Even more remarkable would be to actually make — not merely simulate — this entangled pair of auxiliary quantum systems. Then we would be closer to making a wormhole, with laws of nature different from ours and with its own gravity, that connects on to our world. But that’s a long ways off, and not the story for the present.

From ER=EPR to Traversable Wormholes

A further breakthrough, beyond the original ER=EPR idea, came with the work of Gao, Jafferis and Wall (see also here and here) in which it was demonstrated for the first time that “traversable wormholes” — ones that can truly serve as bridges across which objects can be transported — do make physical sense.  Astonishingly, they are related by duality to an important and exciting research area in quantum information, called “quantum teleportation.”  That’s the process by which, using two entangled quantum systems, quantum information can be brought to one of the systems, destroyed in that system, and recreated in that second system some distance away. Again, don’t expect anyone to be teleporting your dog, but simple information and ultra-microscopic objects might be transportable. 

Be warned though; the teleportation only works if additional non-quantum information is traded between the two systems. In the wormhole language, that means you can only get through the wormhole if information is also passed outside the wormhole from the departure region to the arrival region.  This makes it impossible to go someplace that you haven’t already been sending messages to, and to use any such wormhole as a shortcut — i.e., to get to your destination faster than could a near-light-speed spacecraft traveling outside the wormhole. Not only do portals to ultra-distant places remain science fiction, they now seem even more likely to stay that way.

Still, with these caveats, there’s still something amazing here: we can now imagine using the Rosetta stone of duality to simulate a traversable wormhole, and learn how it works in quantum gravity. That would be fantastic!
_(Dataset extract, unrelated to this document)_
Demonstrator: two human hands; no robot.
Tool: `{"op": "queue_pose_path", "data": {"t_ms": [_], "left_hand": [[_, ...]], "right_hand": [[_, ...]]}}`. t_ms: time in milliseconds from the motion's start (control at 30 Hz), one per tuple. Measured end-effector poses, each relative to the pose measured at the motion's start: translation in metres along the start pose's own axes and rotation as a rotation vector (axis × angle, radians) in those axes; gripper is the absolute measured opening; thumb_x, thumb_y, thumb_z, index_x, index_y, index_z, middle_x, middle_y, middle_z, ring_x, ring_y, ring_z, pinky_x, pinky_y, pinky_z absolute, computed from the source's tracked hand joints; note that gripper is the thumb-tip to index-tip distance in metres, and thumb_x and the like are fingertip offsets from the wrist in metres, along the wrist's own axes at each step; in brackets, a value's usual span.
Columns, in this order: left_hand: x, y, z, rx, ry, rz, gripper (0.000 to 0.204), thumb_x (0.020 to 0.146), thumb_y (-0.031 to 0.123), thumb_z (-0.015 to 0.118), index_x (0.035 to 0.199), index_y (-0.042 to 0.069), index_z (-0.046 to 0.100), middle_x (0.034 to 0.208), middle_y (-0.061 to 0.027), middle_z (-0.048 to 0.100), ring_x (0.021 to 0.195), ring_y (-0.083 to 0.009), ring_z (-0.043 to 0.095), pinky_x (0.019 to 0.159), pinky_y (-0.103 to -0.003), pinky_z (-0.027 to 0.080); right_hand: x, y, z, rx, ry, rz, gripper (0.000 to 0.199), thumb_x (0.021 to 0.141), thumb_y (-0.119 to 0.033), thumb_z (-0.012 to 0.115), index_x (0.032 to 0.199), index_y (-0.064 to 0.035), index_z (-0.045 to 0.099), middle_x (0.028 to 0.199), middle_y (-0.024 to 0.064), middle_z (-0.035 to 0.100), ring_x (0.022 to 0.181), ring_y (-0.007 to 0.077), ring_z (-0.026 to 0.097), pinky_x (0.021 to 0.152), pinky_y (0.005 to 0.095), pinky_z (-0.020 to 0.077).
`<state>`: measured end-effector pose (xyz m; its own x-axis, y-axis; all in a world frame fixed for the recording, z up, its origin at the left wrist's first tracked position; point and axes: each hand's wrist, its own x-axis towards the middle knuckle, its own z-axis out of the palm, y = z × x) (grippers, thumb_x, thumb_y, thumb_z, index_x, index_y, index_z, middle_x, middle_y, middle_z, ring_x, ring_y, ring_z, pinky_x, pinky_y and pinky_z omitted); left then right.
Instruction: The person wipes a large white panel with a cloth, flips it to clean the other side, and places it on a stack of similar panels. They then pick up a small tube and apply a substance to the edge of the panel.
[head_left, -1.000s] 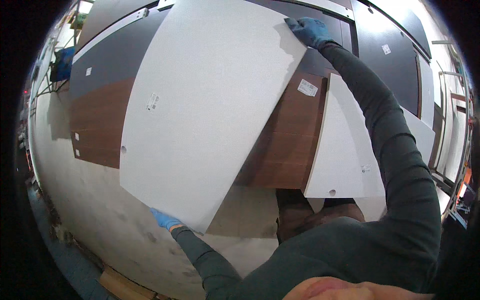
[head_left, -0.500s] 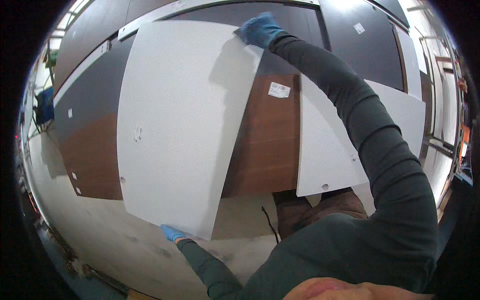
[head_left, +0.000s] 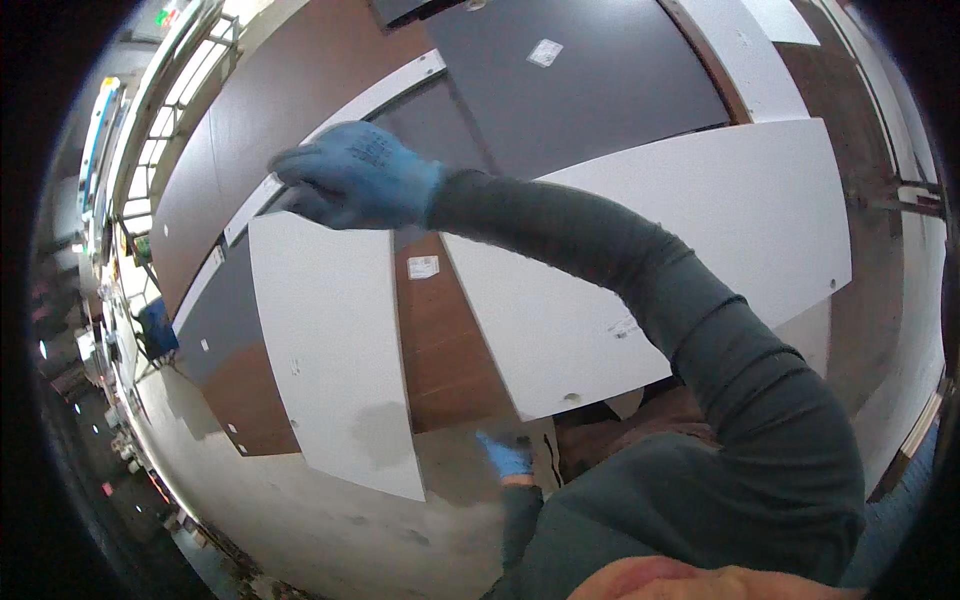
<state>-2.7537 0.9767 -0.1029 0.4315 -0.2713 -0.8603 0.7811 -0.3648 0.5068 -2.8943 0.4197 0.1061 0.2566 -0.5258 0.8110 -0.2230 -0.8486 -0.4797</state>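
Note:
A tall white panel (head_left: 330,350) stands almost upright on the floor and leans on a stack of boards. My right hand (head_left: 350,180), in a blue glove, reaches far up and grips the panel's top edge with curled fingers. My left hand (head_left: 505,455), also gloved in blue, is low down beside the foot of a brown wood-grain panel (head_left: 440,340). It is off the white panel's lower corner and holds nothing. My dark sleeve crosses the middle of the picture.
A second, larger white panel (head_left: 700,230) leans to the right of the brown one. Dark grey boards (head_left: 580,90) and brown boards stand behind. A pale concrete floor (head_left: 300,520) runs below. A small blue object (head_left: 155,325) sits far left.
The white panel has swung from a slant to nearly upright against the stack. My left hand has come off its lower corner and moved right. My right hand stays at the top edge.

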Motion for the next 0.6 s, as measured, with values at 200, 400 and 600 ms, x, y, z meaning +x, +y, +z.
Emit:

The Dream of Simulating Quantum Gravity

This is a dream, yet to be fulfilled. Computers are nowhere near being able to handle the questions we’d like to answer about the gravity we live with in our “four-dimensional space-time” (our familiar three space dimensions, plus one more for time). But by simplifying the problem in several steps (see the last figure of this post), we can at least hope to answer some early questions in a much simpler sort of wormhole in a simpler sort of gravity.    This is what I’d prefer to call an artificially-simulated cartoon wormhole — rather than a “baby” wormhole, because unlike a baby, it isn’t a small version of an adult, nor has it any hope of growing into one.  It’s more like a stick figure.  It’s in two-dimensional space-time — one space and one time.  That’s a big simplification — there’s nothing like normal gravity there!  [Worse, we don’t have an exact duality in that case; the auxiliary quantum system we need isn’t really the same “text” as the wormhole. These are two systems, not one, with a limited but useful overlap.]
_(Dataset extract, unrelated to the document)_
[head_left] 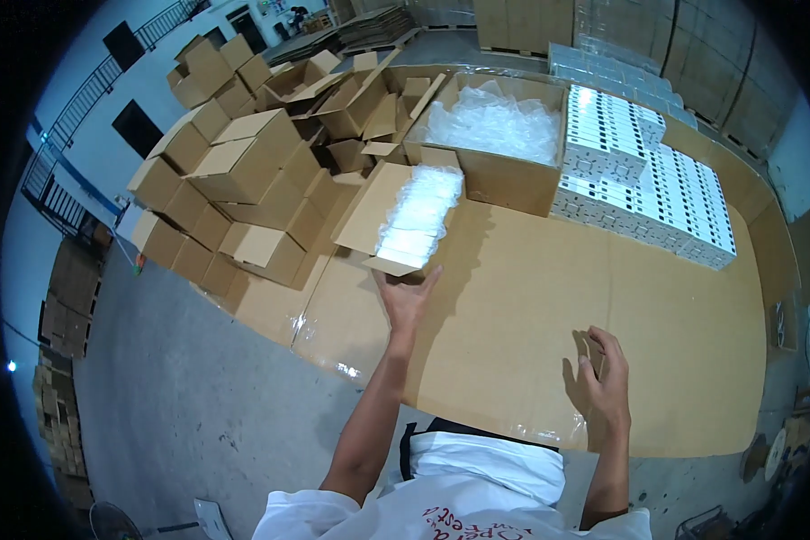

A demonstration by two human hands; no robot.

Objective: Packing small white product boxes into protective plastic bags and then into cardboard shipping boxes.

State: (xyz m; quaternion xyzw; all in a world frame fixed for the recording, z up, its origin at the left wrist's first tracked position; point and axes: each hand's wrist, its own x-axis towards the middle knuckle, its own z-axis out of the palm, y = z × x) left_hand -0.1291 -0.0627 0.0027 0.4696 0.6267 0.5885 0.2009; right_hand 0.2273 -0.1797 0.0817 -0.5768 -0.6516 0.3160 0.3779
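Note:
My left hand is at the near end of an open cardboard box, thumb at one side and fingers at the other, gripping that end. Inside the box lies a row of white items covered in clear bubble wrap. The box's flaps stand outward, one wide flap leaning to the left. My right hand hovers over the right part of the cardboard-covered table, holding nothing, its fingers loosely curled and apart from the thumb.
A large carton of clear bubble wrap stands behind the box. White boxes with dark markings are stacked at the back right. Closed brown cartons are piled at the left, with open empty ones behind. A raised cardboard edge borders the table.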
But cartoons aren’t to be mocked.  Don’t underestimate them; cartoons are a powerful tool for educators everywhere, and subversive political cartoons have helped take down governments. For decades, famous physicists — Schwinger, ‘t Hooft, Gross and Neveu, Kogut and Susskind, and many more — have studied cartoon versions of real physics, especially ones in which our four space-time dimensions are replaced with just two. They’ve often learned interesting lessons from doing so, sometimes even profound ones.

[Note: Stick figure physics also can be a very good description of real stick-figure systems, for example a one-dimensional chain of atoms inside a material.] 

I hasten to caution you that this technique does not always work.  Not all of the lessons learned from stick-figure physics turn out to apply to the corresponding real-world problem. But this method has had enough success that we should take cartoon studies seriously.

This is why exploration of one-dimensional wormholes, and of some sort of auxiliary quantum problem to which they might be approximately related, may be worthwhile.  And this is why it’s important to learn to simulate these auxiliary quantum systems on quantum computers, as was done in the paper that generated all the hype, based on proposals made in this paper and this one.  Even if we can’t hope soon to understand how three-dimensional quantum space emerges from quantum entanglement, we can perhaps hope to learn more about one-dimensional quantum space, using quantum computer simulation. Maybe what we learn there would already teach us a deep and universal truth about quantum gravity, or at least suggest new ways to think about its subtleties.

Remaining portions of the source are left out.